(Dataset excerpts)
----------
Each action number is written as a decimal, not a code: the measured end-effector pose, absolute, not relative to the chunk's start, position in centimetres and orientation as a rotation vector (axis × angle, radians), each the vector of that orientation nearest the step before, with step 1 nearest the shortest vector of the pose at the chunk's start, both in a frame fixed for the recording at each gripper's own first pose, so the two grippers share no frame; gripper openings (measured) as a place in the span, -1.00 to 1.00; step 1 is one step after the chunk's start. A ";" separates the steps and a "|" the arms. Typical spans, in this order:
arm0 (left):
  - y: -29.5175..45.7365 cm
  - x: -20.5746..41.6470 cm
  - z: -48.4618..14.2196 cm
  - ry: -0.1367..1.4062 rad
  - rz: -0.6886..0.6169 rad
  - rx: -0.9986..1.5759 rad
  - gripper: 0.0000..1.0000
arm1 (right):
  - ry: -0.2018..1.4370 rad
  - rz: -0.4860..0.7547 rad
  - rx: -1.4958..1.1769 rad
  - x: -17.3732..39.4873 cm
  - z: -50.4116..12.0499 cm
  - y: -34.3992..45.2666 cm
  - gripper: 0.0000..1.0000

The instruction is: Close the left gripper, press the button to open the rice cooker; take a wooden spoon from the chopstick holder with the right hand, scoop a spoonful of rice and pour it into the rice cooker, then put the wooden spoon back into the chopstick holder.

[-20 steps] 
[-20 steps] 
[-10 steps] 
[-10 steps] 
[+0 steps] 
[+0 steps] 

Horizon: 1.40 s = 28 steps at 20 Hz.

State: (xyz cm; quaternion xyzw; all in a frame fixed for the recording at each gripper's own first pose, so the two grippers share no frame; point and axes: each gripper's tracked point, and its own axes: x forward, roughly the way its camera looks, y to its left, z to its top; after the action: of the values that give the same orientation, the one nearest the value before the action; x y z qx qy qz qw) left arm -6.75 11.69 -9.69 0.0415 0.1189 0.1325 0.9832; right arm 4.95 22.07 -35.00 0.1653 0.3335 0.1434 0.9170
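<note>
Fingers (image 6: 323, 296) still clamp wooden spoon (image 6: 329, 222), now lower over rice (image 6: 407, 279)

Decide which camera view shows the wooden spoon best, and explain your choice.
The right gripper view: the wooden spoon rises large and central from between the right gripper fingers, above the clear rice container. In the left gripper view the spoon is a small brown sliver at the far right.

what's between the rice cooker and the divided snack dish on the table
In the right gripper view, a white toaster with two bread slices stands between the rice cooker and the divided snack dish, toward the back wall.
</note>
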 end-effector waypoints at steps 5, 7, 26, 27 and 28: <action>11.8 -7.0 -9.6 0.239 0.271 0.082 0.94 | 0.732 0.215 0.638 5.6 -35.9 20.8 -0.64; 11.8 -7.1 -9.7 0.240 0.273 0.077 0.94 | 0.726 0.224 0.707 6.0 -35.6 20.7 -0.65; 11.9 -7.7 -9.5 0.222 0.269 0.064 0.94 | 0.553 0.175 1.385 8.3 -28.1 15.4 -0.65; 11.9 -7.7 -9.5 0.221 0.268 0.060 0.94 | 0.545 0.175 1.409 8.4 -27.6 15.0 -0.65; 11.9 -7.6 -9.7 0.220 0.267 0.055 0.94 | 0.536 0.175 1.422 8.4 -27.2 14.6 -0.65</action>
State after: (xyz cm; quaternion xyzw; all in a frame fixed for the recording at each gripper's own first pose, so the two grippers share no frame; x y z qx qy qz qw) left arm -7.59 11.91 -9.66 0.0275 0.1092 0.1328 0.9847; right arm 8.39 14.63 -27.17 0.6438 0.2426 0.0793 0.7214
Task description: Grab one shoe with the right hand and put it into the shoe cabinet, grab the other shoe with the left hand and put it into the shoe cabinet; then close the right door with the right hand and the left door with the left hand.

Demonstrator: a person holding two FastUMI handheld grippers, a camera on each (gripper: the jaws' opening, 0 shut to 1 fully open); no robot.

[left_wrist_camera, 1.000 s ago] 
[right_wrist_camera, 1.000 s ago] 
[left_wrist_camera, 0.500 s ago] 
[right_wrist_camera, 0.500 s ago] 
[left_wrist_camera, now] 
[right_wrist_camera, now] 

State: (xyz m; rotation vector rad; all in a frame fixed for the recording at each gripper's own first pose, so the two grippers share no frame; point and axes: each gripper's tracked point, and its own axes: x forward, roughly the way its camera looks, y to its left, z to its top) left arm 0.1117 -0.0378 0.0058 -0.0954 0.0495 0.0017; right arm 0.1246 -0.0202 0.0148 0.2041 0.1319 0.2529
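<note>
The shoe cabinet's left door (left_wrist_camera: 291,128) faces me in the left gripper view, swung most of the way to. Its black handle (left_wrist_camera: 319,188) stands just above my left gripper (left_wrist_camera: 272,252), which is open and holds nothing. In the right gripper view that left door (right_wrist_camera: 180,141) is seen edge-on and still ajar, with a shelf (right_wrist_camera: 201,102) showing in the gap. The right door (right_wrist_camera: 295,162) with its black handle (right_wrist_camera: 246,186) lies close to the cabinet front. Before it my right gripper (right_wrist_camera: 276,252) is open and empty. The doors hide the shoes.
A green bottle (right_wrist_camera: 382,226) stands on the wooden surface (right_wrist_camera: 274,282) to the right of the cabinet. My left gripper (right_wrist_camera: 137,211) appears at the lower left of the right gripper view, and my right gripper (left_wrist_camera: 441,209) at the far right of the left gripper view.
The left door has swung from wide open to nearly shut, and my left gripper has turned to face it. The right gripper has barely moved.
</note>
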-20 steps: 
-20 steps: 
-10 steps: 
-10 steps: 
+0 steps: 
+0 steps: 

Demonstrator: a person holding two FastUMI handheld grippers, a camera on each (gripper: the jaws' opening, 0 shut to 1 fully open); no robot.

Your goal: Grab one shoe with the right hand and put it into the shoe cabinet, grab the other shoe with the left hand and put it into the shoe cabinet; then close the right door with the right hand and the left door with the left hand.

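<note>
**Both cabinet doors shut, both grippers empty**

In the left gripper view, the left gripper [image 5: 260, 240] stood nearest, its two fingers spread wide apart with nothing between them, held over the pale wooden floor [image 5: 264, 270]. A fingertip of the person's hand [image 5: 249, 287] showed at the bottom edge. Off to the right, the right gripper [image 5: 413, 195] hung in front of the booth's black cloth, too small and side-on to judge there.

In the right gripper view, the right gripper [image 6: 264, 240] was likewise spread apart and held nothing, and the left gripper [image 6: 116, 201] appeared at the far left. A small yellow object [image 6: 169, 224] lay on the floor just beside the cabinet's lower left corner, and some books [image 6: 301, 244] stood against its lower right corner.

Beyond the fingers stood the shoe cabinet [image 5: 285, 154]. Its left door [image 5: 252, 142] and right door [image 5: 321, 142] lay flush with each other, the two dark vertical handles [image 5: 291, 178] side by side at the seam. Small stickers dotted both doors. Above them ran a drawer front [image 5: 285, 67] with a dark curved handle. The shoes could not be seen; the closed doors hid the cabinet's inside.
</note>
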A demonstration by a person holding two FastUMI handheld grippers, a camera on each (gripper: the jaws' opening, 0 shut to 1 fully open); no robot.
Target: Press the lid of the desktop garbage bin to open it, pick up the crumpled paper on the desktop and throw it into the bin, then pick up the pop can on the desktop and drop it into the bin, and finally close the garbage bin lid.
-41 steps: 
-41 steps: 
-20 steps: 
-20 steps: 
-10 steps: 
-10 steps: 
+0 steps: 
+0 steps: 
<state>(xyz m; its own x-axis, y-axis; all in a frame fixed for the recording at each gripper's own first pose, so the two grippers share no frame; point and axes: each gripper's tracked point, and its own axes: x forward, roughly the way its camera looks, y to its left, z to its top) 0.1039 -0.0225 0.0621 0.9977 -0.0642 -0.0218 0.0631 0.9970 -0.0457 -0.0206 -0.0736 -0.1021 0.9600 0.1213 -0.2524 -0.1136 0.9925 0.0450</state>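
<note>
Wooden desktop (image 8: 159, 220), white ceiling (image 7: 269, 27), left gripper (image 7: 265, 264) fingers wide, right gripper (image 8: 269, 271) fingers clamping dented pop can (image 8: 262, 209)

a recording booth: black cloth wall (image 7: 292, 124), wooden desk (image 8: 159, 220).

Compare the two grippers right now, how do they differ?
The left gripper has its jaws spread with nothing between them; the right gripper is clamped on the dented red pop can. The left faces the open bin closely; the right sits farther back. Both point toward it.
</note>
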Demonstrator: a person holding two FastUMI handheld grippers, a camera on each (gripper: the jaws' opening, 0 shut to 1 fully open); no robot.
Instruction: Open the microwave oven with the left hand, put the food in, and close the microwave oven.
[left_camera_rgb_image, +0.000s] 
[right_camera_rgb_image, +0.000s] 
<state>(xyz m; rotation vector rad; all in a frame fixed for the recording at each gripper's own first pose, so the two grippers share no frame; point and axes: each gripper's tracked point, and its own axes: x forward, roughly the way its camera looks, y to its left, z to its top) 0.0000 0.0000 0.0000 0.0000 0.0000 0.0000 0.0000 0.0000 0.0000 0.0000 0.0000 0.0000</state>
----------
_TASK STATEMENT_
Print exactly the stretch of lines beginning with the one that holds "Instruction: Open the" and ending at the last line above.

_RESPONSE BELOW_
Instruction: Open the microwave oven with the left hand, put the food in, and close the microwave oven.
[left_camera_rgb_image, +0.000s] 
[right_camera_rgb_image, +0.000s] 
<state>(xyz m; rotation vector rad; all in a frame fixed for the recording at each gripper's own first pose, so the two grippers share no frame; point and axes: each gripper's tracked point, and its own axes: x forward, roughly the way its camera looks, y to its left, z to its top) 0.0000 0.0000 0.0000 0.0000 0.0000 0.0000 0.0000 0.0000 0.0000 0.0000 0.0000 0.0000</state>

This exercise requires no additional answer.